------ Recorded data ------
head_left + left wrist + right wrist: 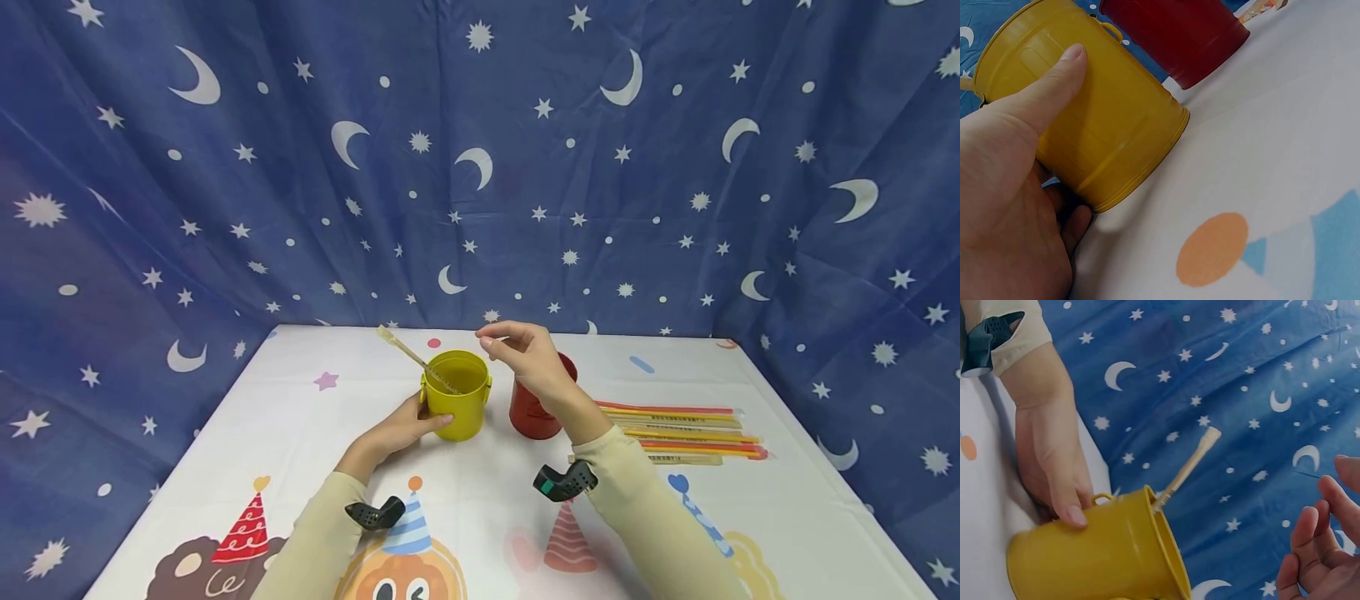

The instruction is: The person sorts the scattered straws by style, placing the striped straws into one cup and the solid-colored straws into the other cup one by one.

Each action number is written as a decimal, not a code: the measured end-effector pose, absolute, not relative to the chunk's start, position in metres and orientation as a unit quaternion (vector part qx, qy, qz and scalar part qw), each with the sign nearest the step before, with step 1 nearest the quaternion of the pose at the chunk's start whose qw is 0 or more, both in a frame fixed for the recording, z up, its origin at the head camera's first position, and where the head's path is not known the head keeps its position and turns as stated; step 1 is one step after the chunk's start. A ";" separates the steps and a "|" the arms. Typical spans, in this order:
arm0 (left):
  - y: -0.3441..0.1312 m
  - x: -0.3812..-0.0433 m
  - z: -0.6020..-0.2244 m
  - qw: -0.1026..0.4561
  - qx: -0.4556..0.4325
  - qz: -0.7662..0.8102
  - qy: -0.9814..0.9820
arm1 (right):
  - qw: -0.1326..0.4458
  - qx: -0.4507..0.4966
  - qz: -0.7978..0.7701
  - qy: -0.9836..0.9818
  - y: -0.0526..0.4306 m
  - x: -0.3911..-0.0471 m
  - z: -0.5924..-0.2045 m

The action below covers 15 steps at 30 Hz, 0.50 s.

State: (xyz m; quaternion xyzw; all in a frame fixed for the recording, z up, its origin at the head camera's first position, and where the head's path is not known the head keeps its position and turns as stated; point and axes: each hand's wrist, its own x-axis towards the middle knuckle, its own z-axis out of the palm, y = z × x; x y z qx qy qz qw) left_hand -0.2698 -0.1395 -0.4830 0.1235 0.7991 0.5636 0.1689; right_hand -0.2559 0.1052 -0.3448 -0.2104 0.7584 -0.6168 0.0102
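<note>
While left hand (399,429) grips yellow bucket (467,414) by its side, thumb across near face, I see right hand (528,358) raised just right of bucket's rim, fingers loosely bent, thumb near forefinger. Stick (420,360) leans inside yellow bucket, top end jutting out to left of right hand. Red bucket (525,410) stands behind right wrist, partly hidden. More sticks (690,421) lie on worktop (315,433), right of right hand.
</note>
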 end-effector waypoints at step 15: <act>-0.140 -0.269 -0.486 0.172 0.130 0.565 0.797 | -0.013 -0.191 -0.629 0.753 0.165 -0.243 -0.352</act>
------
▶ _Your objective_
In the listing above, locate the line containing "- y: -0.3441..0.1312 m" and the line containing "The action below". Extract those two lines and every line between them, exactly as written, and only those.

▶ _Output for this task_
  - y: -0.3441..0.1312 m
  - x: -0.3812..-0.0433 m
  - z: -0.6020..-0.2244 m
  - qw: -0.1026..0.4561
  - qx: -0.4556..0.4325
  - qz: -0.7662..0.8102
  - qy: -0.9814..0.9820
arm1 (right):
  - qw: -0.1326..0.4458
  - qx: -0.4507..0.4966
  - qz: -0.7978..0.7701
  - qy: -0.9836..0.9818
  - y: -0.0526..0.4306 m
  - x: -0.3911..-0.0471 m
  - z: -0.5924..-0.2045 m

The action below covers 15 steps at 30 Hz, 0.50 s.

For this exercise, the work is now complete.